Experiences with using iBeacons for Indoor Positioning
Deepesh 2016 This paper is an analysis of the realities of implementing Bluetooth Low Energy iBeacons (Apple) in a confined space for indoor positioning. It examines two techniques, trilateration and fingerprinting, based on the RSSI of the Bluetooth Beacons. The researchers built a custom app on an Apple iPad 2 to perform the experiments and check their positioning methods against the device's actual position.
The laboratory setup was a rectangular room divided into 18 sections, 6 across and 3 down. iBeacons were placed in the corners of the room and all fixed to the same height. There were three pillars in the room that created obstacles for the BLE signals.

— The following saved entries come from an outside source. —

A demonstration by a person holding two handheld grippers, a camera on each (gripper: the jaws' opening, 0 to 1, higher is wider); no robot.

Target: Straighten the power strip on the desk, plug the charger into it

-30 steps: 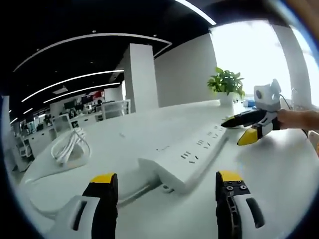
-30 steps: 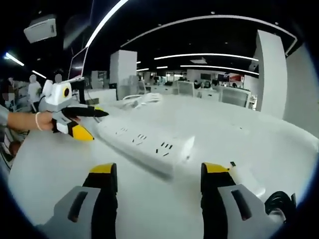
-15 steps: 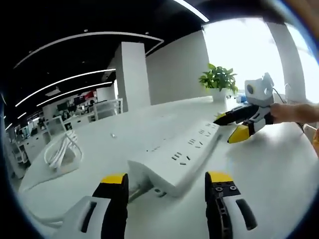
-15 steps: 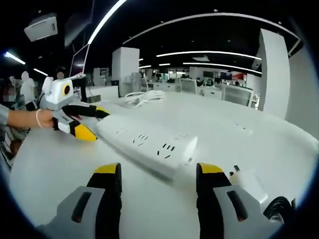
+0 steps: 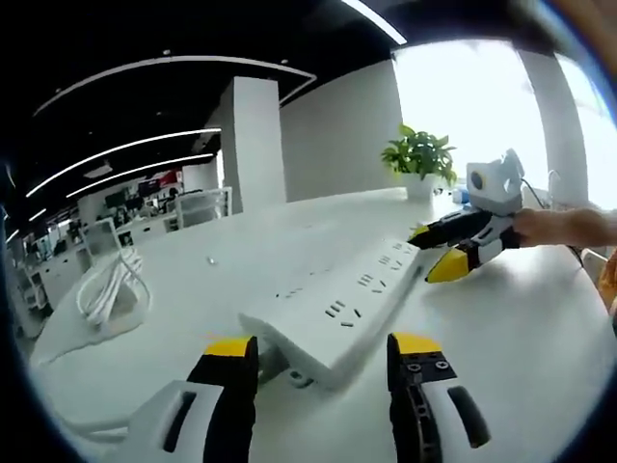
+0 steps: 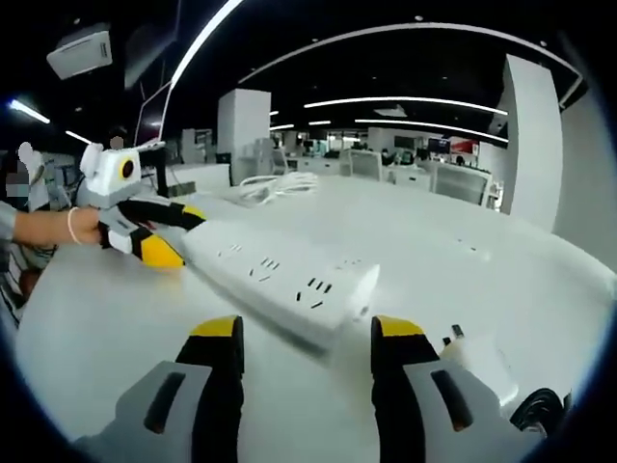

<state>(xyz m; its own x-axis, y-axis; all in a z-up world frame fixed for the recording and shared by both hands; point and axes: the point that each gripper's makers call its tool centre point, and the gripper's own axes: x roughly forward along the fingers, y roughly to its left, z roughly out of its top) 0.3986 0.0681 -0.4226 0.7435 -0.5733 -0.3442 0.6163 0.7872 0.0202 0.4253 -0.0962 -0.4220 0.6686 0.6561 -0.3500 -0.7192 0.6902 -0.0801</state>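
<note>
The white desk [image 5: 540, 328] carried the power strip [image 5: 337, 313], each end lying between spread jaws: left gripper [image 5: 323, 349] here, right gripper [image 6: 301, 333] there, neither clearly clamped. The right gripper view added the charger [image 6: 479, 359]; the left, a coiled cable [image 5: 111, 289] and plant [image 5: 419, 159].

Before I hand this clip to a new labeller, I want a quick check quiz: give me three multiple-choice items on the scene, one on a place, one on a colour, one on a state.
1. Where does the potted plant stand?
A. on the desk, at its far side beyond the power strip
B. on the floor
C. on top of the power strip

2. What colour are the gripper fingertips?
A. red
B. yellow
C. green

3. How does the left gripper stand?
A. shut on a cable
B. shut on the plant
C. open, jaws either side of the strip's end

Answers: 1 A, the pot sits on the white desktop by the window. 2 B, yellow pads cap the black jaws. 3 C, the strip's end lies in the gap.
</note>
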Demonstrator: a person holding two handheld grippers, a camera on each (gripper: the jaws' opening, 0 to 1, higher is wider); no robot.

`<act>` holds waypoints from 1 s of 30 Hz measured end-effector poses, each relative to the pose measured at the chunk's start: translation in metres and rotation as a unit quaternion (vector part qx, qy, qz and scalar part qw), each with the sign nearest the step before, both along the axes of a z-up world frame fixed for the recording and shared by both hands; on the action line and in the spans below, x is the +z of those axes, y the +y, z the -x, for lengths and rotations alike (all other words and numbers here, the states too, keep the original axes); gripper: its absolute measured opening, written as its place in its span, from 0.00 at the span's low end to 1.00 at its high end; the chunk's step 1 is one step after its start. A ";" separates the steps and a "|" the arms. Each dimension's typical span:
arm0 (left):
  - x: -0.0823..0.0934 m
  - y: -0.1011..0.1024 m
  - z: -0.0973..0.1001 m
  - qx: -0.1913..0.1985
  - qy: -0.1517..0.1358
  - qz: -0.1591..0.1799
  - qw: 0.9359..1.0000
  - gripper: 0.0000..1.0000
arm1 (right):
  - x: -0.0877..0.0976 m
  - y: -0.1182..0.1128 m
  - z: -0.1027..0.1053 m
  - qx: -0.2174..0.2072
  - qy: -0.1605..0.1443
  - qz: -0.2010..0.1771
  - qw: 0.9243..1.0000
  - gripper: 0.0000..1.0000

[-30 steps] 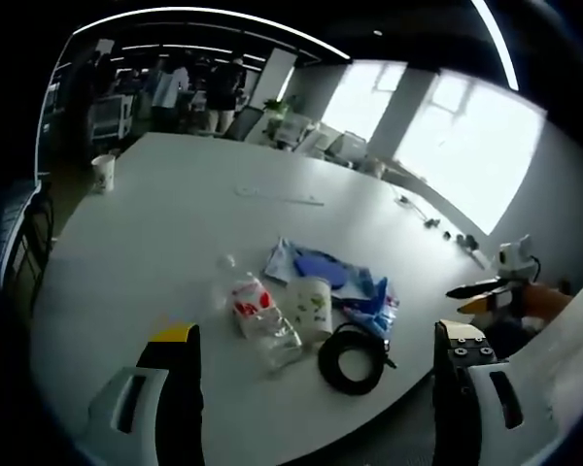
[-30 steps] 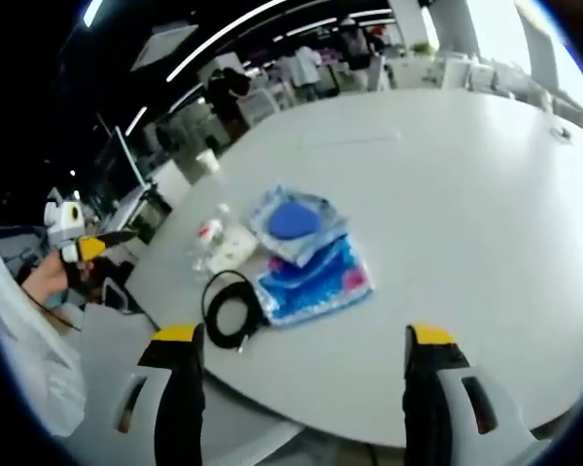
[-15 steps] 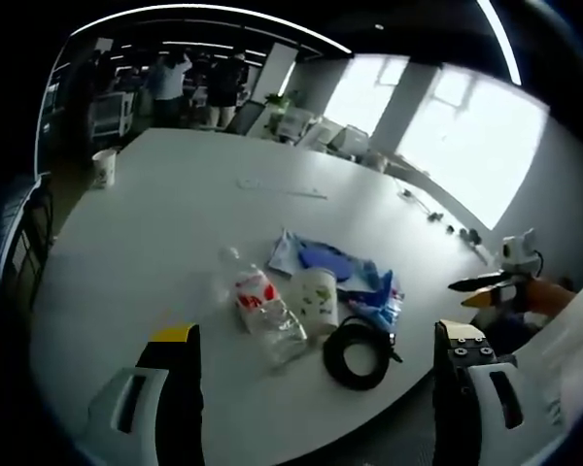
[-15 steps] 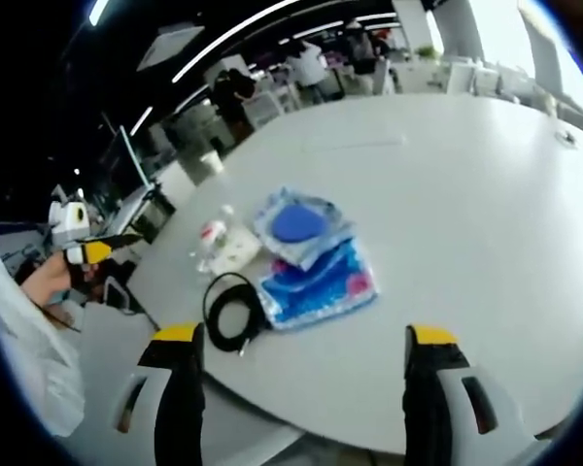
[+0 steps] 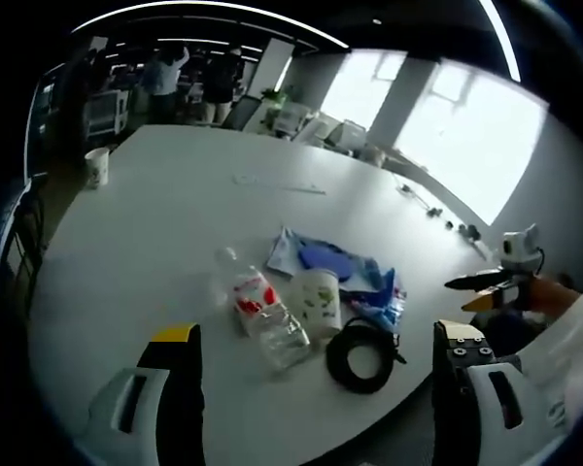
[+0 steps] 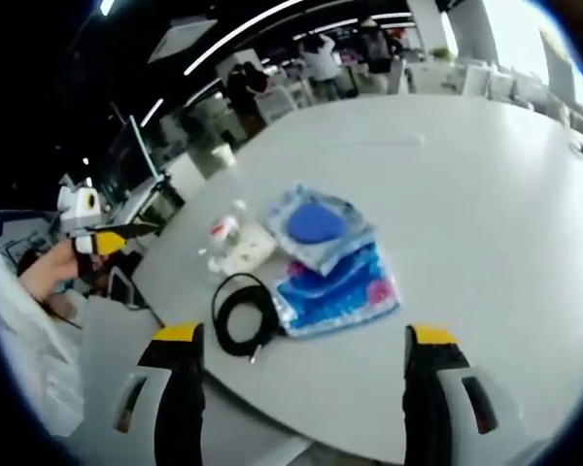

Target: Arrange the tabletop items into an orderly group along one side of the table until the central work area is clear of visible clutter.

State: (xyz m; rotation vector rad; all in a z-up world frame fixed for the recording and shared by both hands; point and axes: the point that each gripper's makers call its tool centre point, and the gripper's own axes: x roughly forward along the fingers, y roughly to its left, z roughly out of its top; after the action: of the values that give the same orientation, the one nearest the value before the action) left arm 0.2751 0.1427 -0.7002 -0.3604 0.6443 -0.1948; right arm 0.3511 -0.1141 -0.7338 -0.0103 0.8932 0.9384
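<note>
a clear plastic bottle [image 5: 260, 313] lies on its side near the table's close edge, touching a white paper cup [image 5: 315, 300]; a coiled black cable [image 5: 360, 355] and blue packets [image 6: 332, 282] sit just beside them. the big white table [image 5: 155, 223] spreads wide, another cup [image 5: 96, 166] at its far edge. left gripper [image 5: 311, 408] and right gripper [image 6: 306, 398] hang with jaws spread, empty. bright windows and distant people [image 5: 165, 78] ring the office.

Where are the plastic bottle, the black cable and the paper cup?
plastic bottle [image 5: 262, 316], left gripper view, on its label.
black cable [image 6: 241, 316], right gripper view, on the coil's rim.
paper cup [image 5: 316, 301], left gripper view, on its side.
</note>
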 end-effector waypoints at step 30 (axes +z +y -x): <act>-0.031 0.001 -0.027 -0.013 0.046 0.002 0.999 0.94 | -0.003 0.024 0.006 0.046 -0.002 0.012 0.999 0.81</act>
State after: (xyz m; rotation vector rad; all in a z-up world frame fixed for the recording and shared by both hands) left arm 0.3021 0.1434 -0.7312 -0.3667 0.7404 -0.2055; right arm 0.3455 -0.0897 -0.7369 -0.0748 0.9058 1.0133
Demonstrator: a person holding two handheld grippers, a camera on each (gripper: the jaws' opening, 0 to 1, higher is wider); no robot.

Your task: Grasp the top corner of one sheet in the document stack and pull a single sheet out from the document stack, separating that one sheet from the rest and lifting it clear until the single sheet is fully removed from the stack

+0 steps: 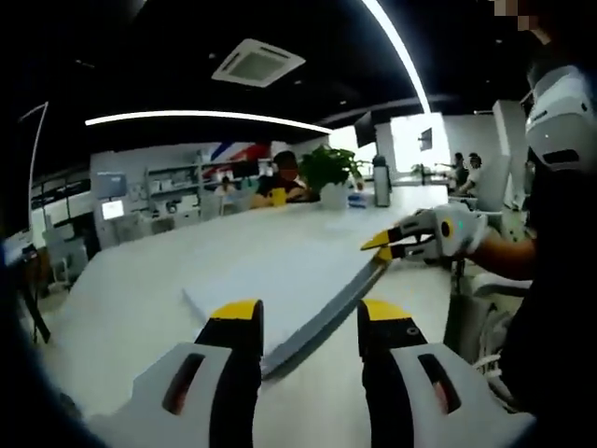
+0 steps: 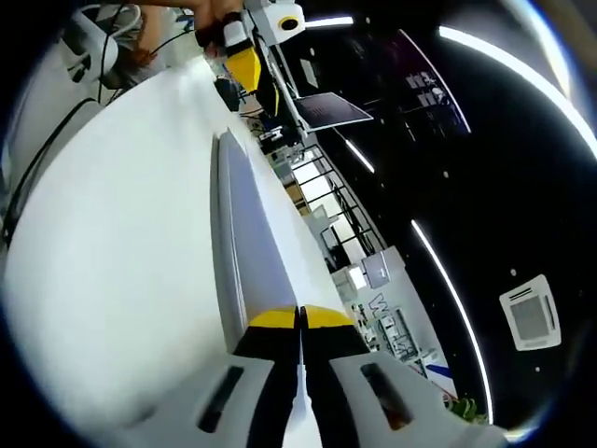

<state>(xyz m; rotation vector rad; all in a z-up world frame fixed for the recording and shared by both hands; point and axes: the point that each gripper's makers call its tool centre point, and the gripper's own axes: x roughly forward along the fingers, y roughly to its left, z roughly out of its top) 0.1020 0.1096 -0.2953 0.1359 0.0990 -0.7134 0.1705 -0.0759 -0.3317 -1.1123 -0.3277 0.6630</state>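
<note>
— White paper: where does the document stack [image 1: 280,280] lie?

— Flat on the white table [image 1: 140,299], straight ahead of the left gripper [image 1: 308,322]. Its yellow-tipped jaws stand well apart, gripping nothing, low over the near edge of the stack.

— And the right gripper [image 1: 384,245]?

— In the left gripper view it reaches in from the right, held by a gloved hand [image 1: 457,231] on an outstretched arm. Its yellow tips are pinched on the corner of one sheet [image 1: 326,322], which curves upward off the stack toward the jaws.

— Does its own camera agree?

— Yes. In the right gripper view the right gripper [image 2: 299,319] has its jaws pressed together, with the sheet's [image 2: 242,243] edge running away from them along the table [image 2: 112,215]. The left gripper [image 2: 244,65] shows at the far end, yellow tip pointing down.

— Anything beyond?

— A potted plant [image 1: 328,173] at the table's far end.
</note>
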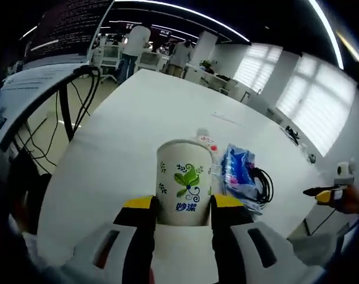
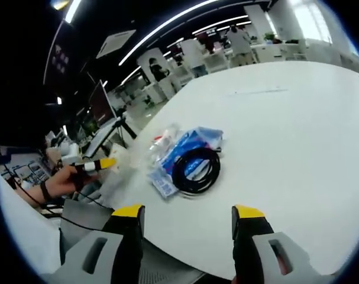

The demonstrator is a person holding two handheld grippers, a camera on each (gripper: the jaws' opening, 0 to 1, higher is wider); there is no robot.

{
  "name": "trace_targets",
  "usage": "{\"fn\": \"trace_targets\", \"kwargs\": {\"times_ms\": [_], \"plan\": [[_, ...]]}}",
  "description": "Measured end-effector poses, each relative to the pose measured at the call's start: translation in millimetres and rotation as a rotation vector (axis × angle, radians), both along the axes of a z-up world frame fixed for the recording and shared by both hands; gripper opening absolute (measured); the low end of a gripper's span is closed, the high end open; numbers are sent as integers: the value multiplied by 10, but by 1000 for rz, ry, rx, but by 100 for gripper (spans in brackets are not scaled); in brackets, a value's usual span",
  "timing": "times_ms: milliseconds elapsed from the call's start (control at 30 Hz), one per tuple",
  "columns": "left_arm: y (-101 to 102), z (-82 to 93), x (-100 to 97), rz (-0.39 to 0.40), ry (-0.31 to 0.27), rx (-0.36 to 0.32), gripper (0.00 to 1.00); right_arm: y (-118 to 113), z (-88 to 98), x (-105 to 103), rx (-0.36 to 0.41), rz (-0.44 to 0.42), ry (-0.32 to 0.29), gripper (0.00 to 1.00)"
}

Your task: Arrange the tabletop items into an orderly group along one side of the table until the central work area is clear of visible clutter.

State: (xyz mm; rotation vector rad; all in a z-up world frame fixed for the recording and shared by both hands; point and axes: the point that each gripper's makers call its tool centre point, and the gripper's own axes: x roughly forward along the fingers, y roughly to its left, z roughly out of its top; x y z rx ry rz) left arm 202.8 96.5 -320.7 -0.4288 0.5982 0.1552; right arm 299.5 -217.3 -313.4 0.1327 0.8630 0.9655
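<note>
Cup [image 1: 184, 183] apparently clamped between left hand-held gripper [image 1: 184, 203] jaws, blue packet [image 1: 239, 171] beside

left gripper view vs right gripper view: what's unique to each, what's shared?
Left gripper view alone: the left tool shut on a white paper cup with a green leaf print, held over the table edge. Right gripper view alone: the right tool, open, holding nothing, and a hand. Shared: the white table, the blue packet, the black cable coil and the small bottle beside it.
</note>
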Motion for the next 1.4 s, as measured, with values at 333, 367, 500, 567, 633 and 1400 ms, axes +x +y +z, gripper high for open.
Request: {"fn": "trace_targets", "kwargs": {"times_ms": [333,367,500,567,633,1400], "plan": [[-191,26,-6,-81,-7,26,36,54,17,-46,1,24,3,60],[-218,31,-5,-89,-6,28,36,55,7,-39,2,26,5,60],[-244,29,10,-120,-1,46,36,70,20,-60,3,32,6,60],[-267,41,21,-141,-3,49,36,80,15,-70,3,35,7,60],[-354,61,40,-164,-4,57,36,92,9,-79,2,38,8,59],[-1325,113,194,-523,-11,131,36,365,31,-164,32,113,8,58]]}}
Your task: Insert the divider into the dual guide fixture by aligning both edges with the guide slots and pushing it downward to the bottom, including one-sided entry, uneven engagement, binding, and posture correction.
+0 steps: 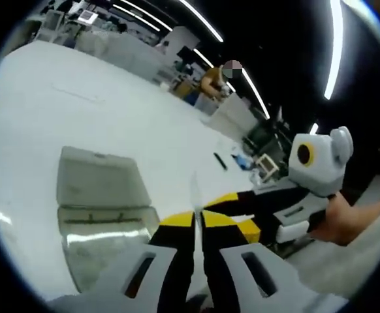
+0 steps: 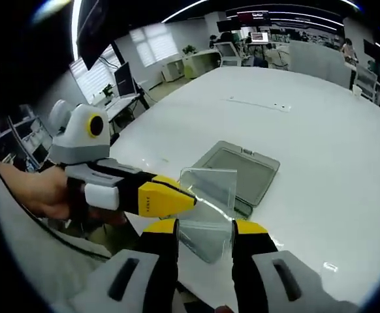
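My left gripper (image 1: 198, 222) has its yellow-tipped jaws nearly together, pinching the thin clear divider (image 1: 194, 195), which I see edge-on as a pale sliver rising toward twelve o'clock from between the tips. My right gripper (image 2: 205, 228) stands with a moderate gap between its jaws; the divider (image 2: 208, 212) sits in that gap as a clear sheet, but I cannot tell whether the jaws are pressing on it. In the right gripper view the left gripper (image 2: 177, 197) comes in from nine o'clock, a hand (image 2: 36, 192) around its body, its yellow tips at the sheet's left edge. In the left gripper view the right gripper (image 1: 232, 203) enters from three o'clock, held by a hand (image 1: 347, 218). The divider is held up above the white table (image 2: 307, 143). The grey tray-like fixture (image 2: 239, 173) lies flat on the table just beyond it, at ten o'clock of the jaws in the left gripper view (image 1: 102, 202). A person (image 1: 215, 81) stands far off at one o'clock.
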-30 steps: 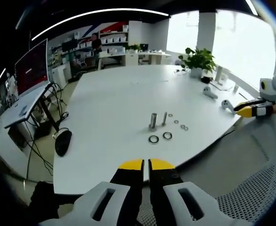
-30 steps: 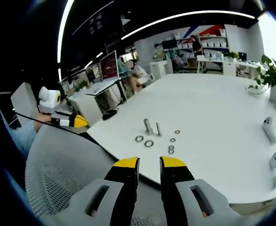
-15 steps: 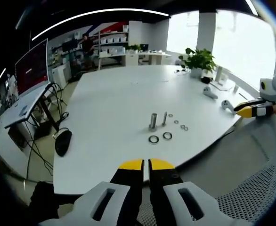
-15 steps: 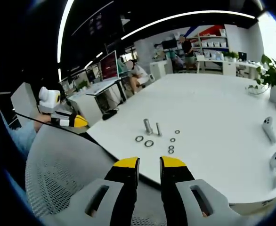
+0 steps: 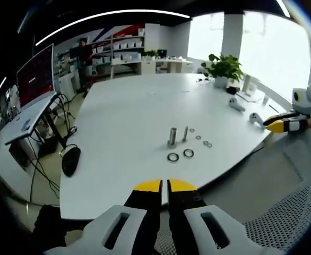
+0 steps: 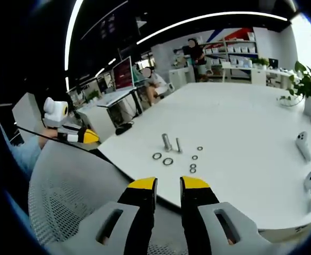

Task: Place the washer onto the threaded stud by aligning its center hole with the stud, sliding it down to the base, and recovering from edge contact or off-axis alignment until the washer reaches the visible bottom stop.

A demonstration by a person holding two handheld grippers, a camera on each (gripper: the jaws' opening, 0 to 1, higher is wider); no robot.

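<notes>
A: Where do the washers lie relative to the jaws?

B: In the left gripper view, the left gripper (image 5: pixel 163 185) sits low at 6 o'clock, off the white table (image 5: pixel 134 114), jaws nearly pressed together with a thin slit between them, holding nothing. Toward 12 o'clock from its tips lie two large washers (image 5: pixel 173 157), side by side on the table, well apart from the jaws. Just beyond them stands the thick bolt (image 5: pixel 172 136), and at its 3 o'clock the thinner threaded stud (image 5: pixel 185 133), both upright. Small washers (image 5: pixel 207 144) are scattered further toward 3 o'clock.

A: And the other one?

B: In the right gripper view, the right gripper (image 6: pixel 167 183) also rises at 6 o'clock, its jaws slightly spread and empty, hovering over a mesh chair back (image 6: pixel 70 196) short of the table edge. The large washers lie at 12 o'clock from its tips, near the stud.

A: The hands' pose?

B: Each gripper shows at the other view's edge, held level off the table's near side, pointing inward; a sleeve (image 6: pixel 25 151) trails behind the left one.
</notes>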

Trilateration was first used, but abandoned quickly as the researchers found that there was large variations in the RSSI of the iBeacons. The variations made triangulating the position very challenging and no data was obtained.
Fingerprinting was used next and data was gathered. Offline training data was collected by the device and then fed into two different machine learning algorithms. The first was a k Nearest Neighbor algorithm. The researchers found that with this algorithm, the location of the device was placed within the correct section of the room 62.7% of the time. This indicates that there was an average of 2-3 meters shift in radius from the actual position of the device.
The second algorithm tested is the Random Forest Algorithm, using the average solution from hundreds of decision trees to position the device. This solution was able to achieve a correct section position 79% of the time.
Once the tests were concluded, the researchers found a few key insights to indoor positioning. There are vast variations in the RSSI readings of BLE signals, making the error of the positioning algorithms tested relatively high. The device moving around, other people near the device, fixed obstacles near the device, the presence of other devices near the device, and orientation of the device and iBeacons make large, unpredictable changes to the RSSI. These variances create a huge challenge for implementing BLE indoor positioning in crowded and dynamic environments like shopping malls and airports.